ArrowMode("scroll") is the alternative: arrow keys scroll the canvas
instead of moving focus, which is what you want for large canvases with
pannable content.
ui.canvas("toolbar", Fixed(240.0), Fixed(48.0), [
canvas.ArrowMode("focus"),
canvas.Layer("buttons", [save_button_group(), clear_button_group()]),
])
An animated canvas
Shape props are not tweened by the renderer animation system. Shapes are plain data, rebuilt from the model on every render. To animate a canvas, derive shape coordinates from your model and step the model on every animation frame tick.
import plushie/canvas/shape
import plushie/event.{System, AnimationFrame}
import plushie/prop/length.{Fixed}
import plushie/subscription
import plushie/ui
import plushie/widget/canvas
pub type Model {
Model(angle: Float)
}
fn init(_opts) {
#(Model(angle: 0.0), command.none())
}
fn subscriptions(_model) {
[subscription.on_animation_frame()]
}
fn update(model: Model, msg) {
case msg {
System(AnimationFrame(..)) ->
#(Model(angle: model.angle +. 2.0), command.none())
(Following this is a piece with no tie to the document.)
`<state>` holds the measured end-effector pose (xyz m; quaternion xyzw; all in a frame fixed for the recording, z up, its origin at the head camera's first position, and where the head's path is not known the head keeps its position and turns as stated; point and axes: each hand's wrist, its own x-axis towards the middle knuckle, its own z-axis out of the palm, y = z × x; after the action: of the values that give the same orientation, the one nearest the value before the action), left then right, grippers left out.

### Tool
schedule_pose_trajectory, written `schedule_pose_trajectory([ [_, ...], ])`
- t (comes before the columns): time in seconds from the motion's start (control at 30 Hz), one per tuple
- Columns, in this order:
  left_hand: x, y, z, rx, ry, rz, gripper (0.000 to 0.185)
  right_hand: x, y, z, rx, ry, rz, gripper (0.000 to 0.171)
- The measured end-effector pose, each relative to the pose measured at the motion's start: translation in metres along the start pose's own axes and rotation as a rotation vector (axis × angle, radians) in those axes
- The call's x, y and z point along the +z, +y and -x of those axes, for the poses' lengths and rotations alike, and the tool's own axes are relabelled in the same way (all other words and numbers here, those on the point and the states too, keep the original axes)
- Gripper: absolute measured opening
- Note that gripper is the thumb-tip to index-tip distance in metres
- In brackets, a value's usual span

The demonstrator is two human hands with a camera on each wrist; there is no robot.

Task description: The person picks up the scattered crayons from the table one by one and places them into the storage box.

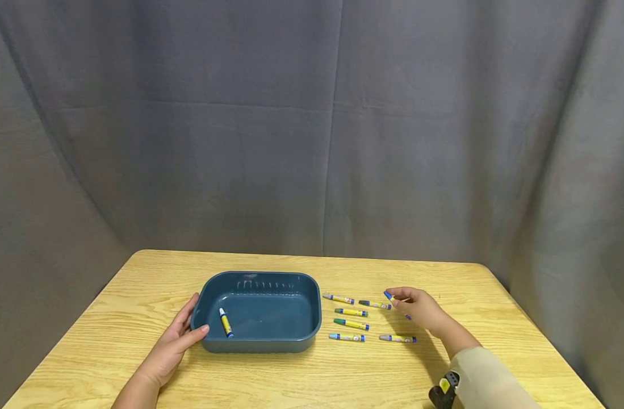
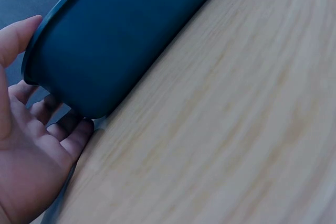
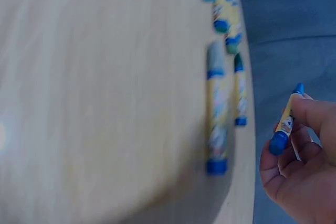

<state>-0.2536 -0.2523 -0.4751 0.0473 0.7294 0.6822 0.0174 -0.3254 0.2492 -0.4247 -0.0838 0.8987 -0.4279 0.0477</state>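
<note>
Though pinched, yellow crayon (image 3: pixel 286 120), blue-tipped.

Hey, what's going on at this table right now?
A person sits at a wooden table with a dark blue plastic tub and a handful of crayons. The left hand rests against the tub's near left corner, steadying it. The right hand pinches a blue crayon lifted just above the table. One crayon lies inside the tub. Six more crayons lie on the table to the right of the tub.
</note>
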Motion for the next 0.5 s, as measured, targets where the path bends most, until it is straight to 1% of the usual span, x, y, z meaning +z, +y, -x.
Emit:
schedule_pose_trajectory([
  [0.23, 0.000, 0.000, 0.000, -0.004, 0.010, -0.005, 0.081, 0.007, -0.028, -0.015, 0.002, -0.046, -0.180, 0.045],
  [0.5, 0.000, 0.000, 0.000, -0.001, 0.004, -0.001, 0.080, 0.027, -0.063, -0.032, -0.020, -0.084, -0.368, 0.048],
])
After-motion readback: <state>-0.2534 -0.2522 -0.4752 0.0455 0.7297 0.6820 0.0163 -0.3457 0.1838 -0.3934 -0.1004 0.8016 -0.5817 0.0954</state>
_ -> #(model, command.none())
}
}
fn view(model: Model) {
ui.canvas("dial", Fixed(120.0), Fixed(120.0), [
canvas.Layer("content", [
shape.group(
[shape.rect(-4.0, -40.0, 8.0, 40.0, [shape.Fill("#3b82f6")])],
[
shape.Transforms([
shape.translate(60.0, 60.0),
shape.rotate(model.angle),
]),
],
),
]),
])
}
subscription.on_animation_frame() emits an AnimationFrame system
event roughly every 16 ms while the window is visible. The update
bumps the angle, and view produces a new canvas with the rotated
group. The renderer applies the transform and redraws.
Composing canvas with widgets
A canvas is just another widget in the tree. Mix it with anything:
ui.column("root", [], [
ui.row("actions", [row.Spacing(8.0)], [
save_button(),
ui.button("clear", "Clear", []),
]),
ui.canvas("chart", Fill, Fixed(200.0), [
canvas.Layer("bars", bar_shapes(model.series)),
]),
])
Use a canvas for custom visuals (charts, diagrams, badges, custom controls); use built-in widgets everywhere else.
Try it
Some quick experiments for the pad:
- Draw a gradient rectangle, a dashed circle, and a text label in one layer.
- Build a bar chart: one
shape.rectper value inmodel.series, with height proportional to the value. - Draw a star with
shape.pathand a list ofMoveToandLineTocommands. - Add
shape.OnHover(True)plus ashape.HoverStyleto an interactive group and watch it highlight on mouseover. - Rotate a group with a transform, or clip a circle to a small rectangle.